AI Takes on Expiration Dates

  • by By Carlos Garcia and Lucas de Brito Ayres as seen in The Atlantic magazine
  • 22-Oct-2023 12:00

The fight against food waste is getting high-tech.

 

Have you ever bitten into a nut or a piece of chocolate expecting a smooth, rich taste only to encounter an unexpected and unpleasant chalky or sour flavor? That taste is rancidity in action, and it affects pretty much every product in your pantry. Now artificial intelligence can help scientists tackle this issue more precisely and efficiently.

We’re a group of chemists who study ways to extend the life of food products, including those that go rancid. We recently published a study describing the advantages of AI tools to help keep oil and fat samples fresh for longer. Because oils and fats are common components in many food types, including chips, chocolate, and nuts, the outcomes of the study could be broadly applied and even affect other areas, including cosmetics and pharmaceuticals. [Click on the link above to view the abstract.]

Food can go rancid when it’s exposed to the air for a while—a process called oxidation. In fact, many common ingredients, but especially lipids, which are fats and oils, react with oxygen. The presence of heat or UV light can accelerate the process.

Oxidation leads to the formation of smaller molecules, such as ketones and aldehydes, that give rancid foods a characteristic rank scent. Repeatedly consuming rancid foods can threaten your health.

Fortunately, both nature and the food industry have an excellent shield against rancidity: antioxidants. Antioxidants include a broad range of natural molecules, such as vitamin C, and synthetic molecules capable of protecting your food from oxidation.
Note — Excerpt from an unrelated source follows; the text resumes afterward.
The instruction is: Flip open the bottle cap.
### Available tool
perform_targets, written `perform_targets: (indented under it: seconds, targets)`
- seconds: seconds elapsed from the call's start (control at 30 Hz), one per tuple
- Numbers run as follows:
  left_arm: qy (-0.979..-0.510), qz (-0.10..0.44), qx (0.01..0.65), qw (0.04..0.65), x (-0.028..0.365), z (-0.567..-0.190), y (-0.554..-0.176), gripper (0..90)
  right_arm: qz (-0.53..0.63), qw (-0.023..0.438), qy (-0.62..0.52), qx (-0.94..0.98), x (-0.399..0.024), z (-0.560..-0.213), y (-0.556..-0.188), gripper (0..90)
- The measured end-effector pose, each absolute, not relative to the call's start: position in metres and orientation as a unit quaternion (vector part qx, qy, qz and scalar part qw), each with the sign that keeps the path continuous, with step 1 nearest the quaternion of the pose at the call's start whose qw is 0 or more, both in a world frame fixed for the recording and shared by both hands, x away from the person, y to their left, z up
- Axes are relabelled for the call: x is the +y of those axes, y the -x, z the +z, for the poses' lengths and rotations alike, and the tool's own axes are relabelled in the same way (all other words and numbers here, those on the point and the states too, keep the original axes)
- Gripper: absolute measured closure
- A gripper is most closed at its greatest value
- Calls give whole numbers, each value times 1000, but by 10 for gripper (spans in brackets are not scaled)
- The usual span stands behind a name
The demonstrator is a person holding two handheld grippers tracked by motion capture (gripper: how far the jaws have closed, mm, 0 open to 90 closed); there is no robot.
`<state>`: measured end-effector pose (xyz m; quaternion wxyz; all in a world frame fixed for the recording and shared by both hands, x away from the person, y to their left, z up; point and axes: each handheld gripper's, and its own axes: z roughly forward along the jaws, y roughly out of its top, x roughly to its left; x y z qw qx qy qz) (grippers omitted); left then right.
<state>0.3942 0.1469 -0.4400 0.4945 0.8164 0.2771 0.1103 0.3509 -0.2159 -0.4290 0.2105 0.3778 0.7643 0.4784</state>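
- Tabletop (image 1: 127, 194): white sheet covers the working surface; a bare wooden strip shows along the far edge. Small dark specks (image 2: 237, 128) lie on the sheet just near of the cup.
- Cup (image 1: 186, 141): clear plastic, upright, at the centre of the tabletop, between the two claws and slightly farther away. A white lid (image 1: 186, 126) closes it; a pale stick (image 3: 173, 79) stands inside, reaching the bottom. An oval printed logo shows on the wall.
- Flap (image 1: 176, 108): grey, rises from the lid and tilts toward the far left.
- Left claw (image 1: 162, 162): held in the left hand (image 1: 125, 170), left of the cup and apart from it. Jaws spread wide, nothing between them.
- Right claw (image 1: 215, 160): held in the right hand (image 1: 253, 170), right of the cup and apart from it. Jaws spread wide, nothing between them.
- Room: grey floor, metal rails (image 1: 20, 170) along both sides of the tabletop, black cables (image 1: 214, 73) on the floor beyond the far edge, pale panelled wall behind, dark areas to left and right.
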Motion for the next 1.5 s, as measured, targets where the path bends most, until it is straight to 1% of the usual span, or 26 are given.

While there are a few ways antioxidants work, overall they can neutralize some of the processes that cause rancidity and preserve the flavors and nutritional value of your food for longer. Many customers don’t even know they are consuming added antioxidants, because food manufacturers typically add them in small amounts during preparation.

But you can’t just sprinkle some vitamin C on your food and expect to see a preservative effect. Researchers have to carefully choose a specific set of antioxidants and precisely calculate the amount of each.

Combining antioxidants does not always strengthen their effect. In fact, there are cases in which using the wrong antioxidants, or mixing them with the wrong ratios, can decrease their protective effect—that’s called “antagonism.” Finding out which combinations work for which types of food requires many experiments that are time-consuming, require specialized personnel, and increase the food’s overall cost.

Exploring all possible combinations would necessitate an enormous amount of time and resources, so researchers are stuck with a few mixtures that provide only some level of protection against rancidity. Here’s where AI comes into play.

You’ve probably seen AI tools such as ChatGPT in the news or have played around with them yourself. These types of systems can take in big sets of data and identify patterns, then generate an output that could be useful to the user.

As chemists, we wanted to teach an AI tool how to look for new combinations of antioxidants. For this, we selected a type of AI capable of working with textual representations, which are written codes describing the chemical structure of antioxidants. First, we fed our AI a list of about a million chemical reactions and taught the program some simple chemistry concepts, like how to identify important features of molecules.

Once the machine could recognize general chemical patterns, such as how certain molecules react with one another, we fine-tuned it by teaching it some more advanced chemistry. For this step, our team used a database of roughly 1,100 mixtures previously described in the research literature.

At this point, the AI could predict the effect of combining any set of two or three antioxidants in under a second. Its prediction aligned with the effect described in the literature 90 percent of the time.

But these predictions didn’t quite align with the experiments our team performed in the lab. In fact, we found that our AI was able to correctly predict only a few of the oxidation experiments we performed with real lard, which shows the complexities of transferring results from a computer to the lab.

Luckily, AI models aren’t static tools with predefined yes-and-no pathways. They’re dynamic learners, so our research team can continue feeding the model new data until it sharpens its predictive capabilities and can accurately predict the effect of each antioxidant combination. The more data the model gets, the more accurate it becomes, much like how humans grow through learning.

We found that adding about 200 examples from the lab enabled the AI to learn enough chemistry to predict the outcomes of the experiments performed by our team, with only a slight difference between the predicted and the real value.

A model like ours may one day be able to aid scientists developing better ways to preserve food by coming up with the best antioxidant combinations for the specific foods they’re working with—kind of like having a very clever assistant.

 

Carlos D. Garcia is a professor of chemistry at Clemson University.

Lucas de Brito Ayres is a PhD student in chemistry at Clemson University.